Avanzava nel corridoio debolmente illuminato.
"Finalmente."

Entrò, dirigendosi verso la cassaforte. 
Inserì la combinazione.
Si sentì un leggero "tic" che a L sembrò come un tuono in confronto a tutto il silenzio della stanza.
Estrasse il contenuto, e lo poggiò sulla scrivania in legno, vicino al portapenne.
Poi chiuse la cassaforte, che risuonò in un altro "tic".
Era freddo, L cominciava a sentire i brividi sulla pelle, non sapeva se era per colpa dell' oggetto che aveva davanti o per la temperatura esterna, ma poco gliene importava.
Si sedette sulla sedia, e lo osservò attentamente.
Era di pelle nera, con una scritta bianca sul davanti che diceva: "Death Note".
Agli occhi di tutti poteva essere un quaderno come tanti, se non fosse stato per le sue particolari caratteristiche.
Ne contornò i bordi con l' indice, tastandone la consistenza, lo spessore, il tipo di carta, tutto, passando il dito sulla scritta bianca, se lo rigirò e rigirò tra le mani, indeciso se rimetterlo a posto o no.
Passarono alcuni minuti, e L lo guardava ancora, assorto nei suoi pensieri, questa volta senza toccarlo, lo guardava e basta.
"E se fosse vero? Se veramente la persona muore dopo aver scritto il suo nome qui?"
Questo era il suo dubbio.
L voleva usarlo.
Lo desiderava da quando lo aveva trovato e portato nel quartier generale.
La curiosità era sempre stata il suo peggior nemico, ora come non mai.
Poi una frase.
"Se veramente funzioni, portami lì."
Aprì il quaderno, e rilesse le poche ma chiare regole che lo vincolavano, e poi prese la penna.
Ci pensò bene prima di scrivere, ma decise che era la cosa giusta da fare.

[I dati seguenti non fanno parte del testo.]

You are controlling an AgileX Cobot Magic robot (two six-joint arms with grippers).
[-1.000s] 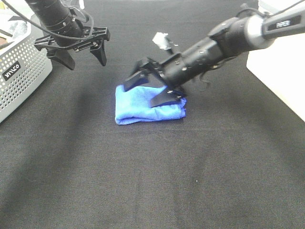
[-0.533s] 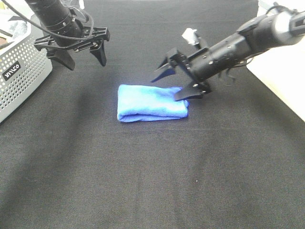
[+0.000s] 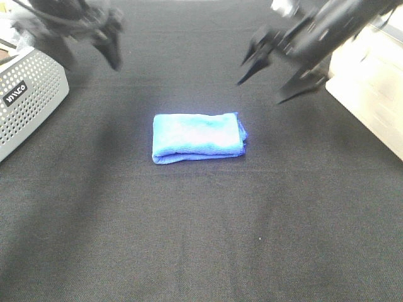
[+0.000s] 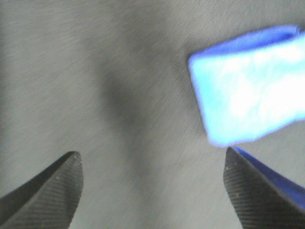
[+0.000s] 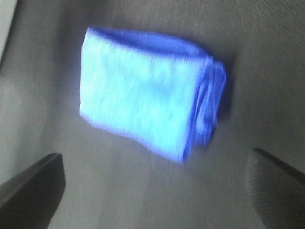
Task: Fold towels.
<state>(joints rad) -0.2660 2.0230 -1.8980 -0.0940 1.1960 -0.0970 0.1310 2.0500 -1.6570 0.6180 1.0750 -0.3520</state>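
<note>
1. A bright blue towel (image 3: 198, 137) lies folded into a compact rectangle near the middle of a black cloth-covered surface (image 3: 201, 239). Nothing touches it.
2. Its layered, bunched edges face the right side of the high view; the opposite end is a smooth fold.
3. The left gripper (image 3: 75, 47) hangs above the far left of the surface, blurred, well apart from the towel. Its wrist view shows two ribbed fingertips (image 4: 52, 188) spread wide with bare surface between them, holding nothing.
4. The right gripper (image 3: 280, 72) hangs above the far right of the surface, also blurred, beyond the towel and to its right. Its two dark fingers point down and are spread apart, empty.
5. A grey perforated basket (image 3: 28, 100) sits at the left edge of the surface, near the left gripper and well apart from the towel.
6. A white block (image 3: 371, 100) stands at the right edge, just beside the right arm.
7. The surface around the towel is bare on every side.
</note>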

Scrisse il suo nome. Per intero.


Sapeva che dovevano passare 40 secondi, così fissò l' orologio.

3, 4, 5...

Il tempo passava.

17, 18, 19...

Era arrivato a metà.

26, 27, 28...

Ancora poco.

32, 33, 34...

Gli ultimi secondi.

37, 38, 39...

"Mamma, papà, sto arrivando."

40.





Oooooook, questa è una fic triste, nata da un momento triste, e finita in modo altrettanto triste. 
A dire la verità era da un po che pensavo di fare qualcosa su Death Note, e questo è il risultato del mio primo esperimento. 
Allora, so che non è un granchè, ma gradirei sapere i vostri pareri, e magari segnarmi (se li ho fatti) gli errori di ortografia presenti. 
All'inizio volevo farla finire in modo diverso (un lime?) poi però l'ho cambiata ed è finita così.
Non ho altro da aggiungere, se non un caloroso grazie a quelli che hanni letto fin qui.